Go through the entries below line by line and tally those holding "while"; write only the tally.

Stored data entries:
- Opening Delimiter -
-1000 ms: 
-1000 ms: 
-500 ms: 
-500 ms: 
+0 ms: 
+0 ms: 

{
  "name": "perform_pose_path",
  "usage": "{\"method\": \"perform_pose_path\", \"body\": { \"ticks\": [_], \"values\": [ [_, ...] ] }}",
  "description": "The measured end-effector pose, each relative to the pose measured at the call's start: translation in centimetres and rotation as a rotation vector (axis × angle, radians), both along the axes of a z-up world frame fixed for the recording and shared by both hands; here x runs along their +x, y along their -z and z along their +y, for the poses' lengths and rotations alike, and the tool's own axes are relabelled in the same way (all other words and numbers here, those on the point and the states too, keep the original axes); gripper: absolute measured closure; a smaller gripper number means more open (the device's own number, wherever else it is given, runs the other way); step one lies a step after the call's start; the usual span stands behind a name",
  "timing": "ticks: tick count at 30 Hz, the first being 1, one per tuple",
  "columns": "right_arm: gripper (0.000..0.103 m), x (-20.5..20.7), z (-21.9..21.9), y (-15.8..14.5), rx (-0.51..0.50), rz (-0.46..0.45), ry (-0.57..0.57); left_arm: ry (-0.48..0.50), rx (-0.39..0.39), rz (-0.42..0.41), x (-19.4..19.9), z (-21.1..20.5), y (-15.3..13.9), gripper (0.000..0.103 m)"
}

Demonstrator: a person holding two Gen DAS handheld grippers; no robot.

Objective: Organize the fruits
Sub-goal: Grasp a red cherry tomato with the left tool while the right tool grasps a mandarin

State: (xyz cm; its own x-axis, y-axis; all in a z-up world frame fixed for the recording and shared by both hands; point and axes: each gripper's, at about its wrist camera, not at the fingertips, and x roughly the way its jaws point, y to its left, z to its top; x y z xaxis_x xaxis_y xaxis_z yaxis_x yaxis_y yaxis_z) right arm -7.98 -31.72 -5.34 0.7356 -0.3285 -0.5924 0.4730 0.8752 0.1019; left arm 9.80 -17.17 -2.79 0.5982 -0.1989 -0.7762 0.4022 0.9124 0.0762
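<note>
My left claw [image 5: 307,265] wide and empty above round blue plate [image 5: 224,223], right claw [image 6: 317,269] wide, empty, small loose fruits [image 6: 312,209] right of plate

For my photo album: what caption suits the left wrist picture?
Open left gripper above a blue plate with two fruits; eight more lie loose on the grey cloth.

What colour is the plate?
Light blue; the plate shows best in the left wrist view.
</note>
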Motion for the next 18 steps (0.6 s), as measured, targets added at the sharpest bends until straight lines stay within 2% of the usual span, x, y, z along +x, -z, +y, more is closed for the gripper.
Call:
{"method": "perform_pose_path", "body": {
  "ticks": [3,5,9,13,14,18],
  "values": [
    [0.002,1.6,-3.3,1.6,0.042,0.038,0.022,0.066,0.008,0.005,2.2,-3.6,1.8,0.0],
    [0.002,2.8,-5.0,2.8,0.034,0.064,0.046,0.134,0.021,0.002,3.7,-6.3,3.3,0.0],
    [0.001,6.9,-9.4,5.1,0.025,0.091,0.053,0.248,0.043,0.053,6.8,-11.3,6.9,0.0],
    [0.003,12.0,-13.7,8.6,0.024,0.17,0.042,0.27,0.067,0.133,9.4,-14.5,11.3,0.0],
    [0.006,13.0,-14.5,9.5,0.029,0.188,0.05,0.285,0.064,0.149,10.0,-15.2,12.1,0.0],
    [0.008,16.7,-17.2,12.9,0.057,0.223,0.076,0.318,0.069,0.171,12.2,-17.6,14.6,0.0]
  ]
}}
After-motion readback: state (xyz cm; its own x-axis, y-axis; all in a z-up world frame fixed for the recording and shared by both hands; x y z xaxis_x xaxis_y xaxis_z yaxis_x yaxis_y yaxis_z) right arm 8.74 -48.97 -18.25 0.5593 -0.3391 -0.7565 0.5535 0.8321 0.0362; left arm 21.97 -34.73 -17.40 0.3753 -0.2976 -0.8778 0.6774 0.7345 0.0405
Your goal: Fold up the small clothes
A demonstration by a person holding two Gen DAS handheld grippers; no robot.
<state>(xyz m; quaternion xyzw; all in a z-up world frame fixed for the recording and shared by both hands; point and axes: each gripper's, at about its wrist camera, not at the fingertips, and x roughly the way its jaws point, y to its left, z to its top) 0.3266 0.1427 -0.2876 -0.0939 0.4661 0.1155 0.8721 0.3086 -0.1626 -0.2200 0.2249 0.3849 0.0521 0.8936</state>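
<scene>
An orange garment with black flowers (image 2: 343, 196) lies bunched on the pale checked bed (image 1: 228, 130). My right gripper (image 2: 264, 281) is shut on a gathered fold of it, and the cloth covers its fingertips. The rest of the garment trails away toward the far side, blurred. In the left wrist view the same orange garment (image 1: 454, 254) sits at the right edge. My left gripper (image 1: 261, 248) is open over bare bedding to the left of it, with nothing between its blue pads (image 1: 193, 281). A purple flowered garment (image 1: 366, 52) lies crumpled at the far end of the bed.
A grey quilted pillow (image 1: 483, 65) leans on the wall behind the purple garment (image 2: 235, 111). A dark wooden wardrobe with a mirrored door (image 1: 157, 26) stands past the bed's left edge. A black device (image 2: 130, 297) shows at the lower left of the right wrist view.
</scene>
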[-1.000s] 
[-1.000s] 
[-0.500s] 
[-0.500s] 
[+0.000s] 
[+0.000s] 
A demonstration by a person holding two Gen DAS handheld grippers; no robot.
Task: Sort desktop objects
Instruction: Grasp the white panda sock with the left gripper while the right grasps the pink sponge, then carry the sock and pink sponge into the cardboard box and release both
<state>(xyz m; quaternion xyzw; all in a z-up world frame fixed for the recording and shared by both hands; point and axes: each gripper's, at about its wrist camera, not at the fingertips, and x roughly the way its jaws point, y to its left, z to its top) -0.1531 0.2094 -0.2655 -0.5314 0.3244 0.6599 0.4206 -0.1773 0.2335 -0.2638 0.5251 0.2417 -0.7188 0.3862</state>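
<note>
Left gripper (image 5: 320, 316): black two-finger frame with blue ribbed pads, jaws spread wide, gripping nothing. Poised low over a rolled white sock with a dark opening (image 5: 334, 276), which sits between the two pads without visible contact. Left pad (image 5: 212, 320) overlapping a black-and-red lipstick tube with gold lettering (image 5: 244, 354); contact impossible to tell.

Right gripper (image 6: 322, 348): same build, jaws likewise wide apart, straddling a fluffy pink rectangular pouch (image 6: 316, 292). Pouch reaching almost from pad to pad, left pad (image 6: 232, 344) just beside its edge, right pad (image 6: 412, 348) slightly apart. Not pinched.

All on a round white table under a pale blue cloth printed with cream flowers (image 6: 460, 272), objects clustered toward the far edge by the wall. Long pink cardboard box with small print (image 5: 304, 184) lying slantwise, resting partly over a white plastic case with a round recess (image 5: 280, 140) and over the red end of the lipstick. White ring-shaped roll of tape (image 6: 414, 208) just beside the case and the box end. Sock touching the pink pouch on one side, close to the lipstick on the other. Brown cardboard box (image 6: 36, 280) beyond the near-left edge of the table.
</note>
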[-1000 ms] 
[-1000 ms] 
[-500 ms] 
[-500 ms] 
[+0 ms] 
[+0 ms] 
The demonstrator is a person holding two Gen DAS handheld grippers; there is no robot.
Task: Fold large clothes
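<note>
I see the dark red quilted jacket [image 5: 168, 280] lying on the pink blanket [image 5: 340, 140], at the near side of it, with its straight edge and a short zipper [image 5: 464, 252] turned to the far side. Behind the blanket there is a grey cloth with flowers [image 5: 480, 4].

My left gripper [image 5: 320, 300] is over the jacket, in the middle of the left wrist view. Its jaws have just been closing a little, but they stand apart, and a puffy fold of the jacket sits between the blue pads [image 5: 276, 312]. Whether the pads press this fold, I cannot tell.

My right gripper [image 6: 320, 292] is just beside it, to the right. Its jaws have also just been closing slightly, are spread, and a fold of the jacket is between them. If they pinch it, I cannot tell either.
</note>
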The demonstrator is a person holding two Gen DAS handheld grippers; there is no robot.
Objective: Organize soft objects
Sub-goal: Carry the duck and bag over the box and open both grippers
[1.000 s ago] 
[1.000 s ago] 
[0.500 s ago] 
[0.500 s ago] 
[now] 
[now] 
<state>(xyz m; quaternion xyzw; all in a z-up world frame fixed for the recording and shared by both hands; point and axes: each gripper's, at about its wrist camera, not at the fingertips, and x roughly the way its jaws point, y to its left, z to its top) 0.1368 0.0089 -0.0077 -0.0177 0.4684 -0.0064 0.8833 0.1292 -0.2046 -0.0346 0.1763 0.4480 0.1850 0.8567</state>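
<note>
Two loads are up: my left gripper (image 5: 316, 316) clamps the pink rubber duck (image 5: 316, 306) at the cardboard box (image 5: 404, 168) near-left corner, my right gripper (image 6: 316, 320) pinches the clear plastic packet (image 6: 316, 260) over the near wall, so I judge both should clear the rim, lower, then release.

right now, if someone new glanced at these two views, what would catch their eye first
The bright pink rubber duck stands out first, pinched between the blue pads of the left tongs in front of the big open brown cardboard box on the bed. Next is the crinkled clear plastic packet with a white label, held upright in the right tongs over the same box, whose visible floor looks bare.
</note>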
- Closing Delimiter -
## [YOUR SOLUTION]
2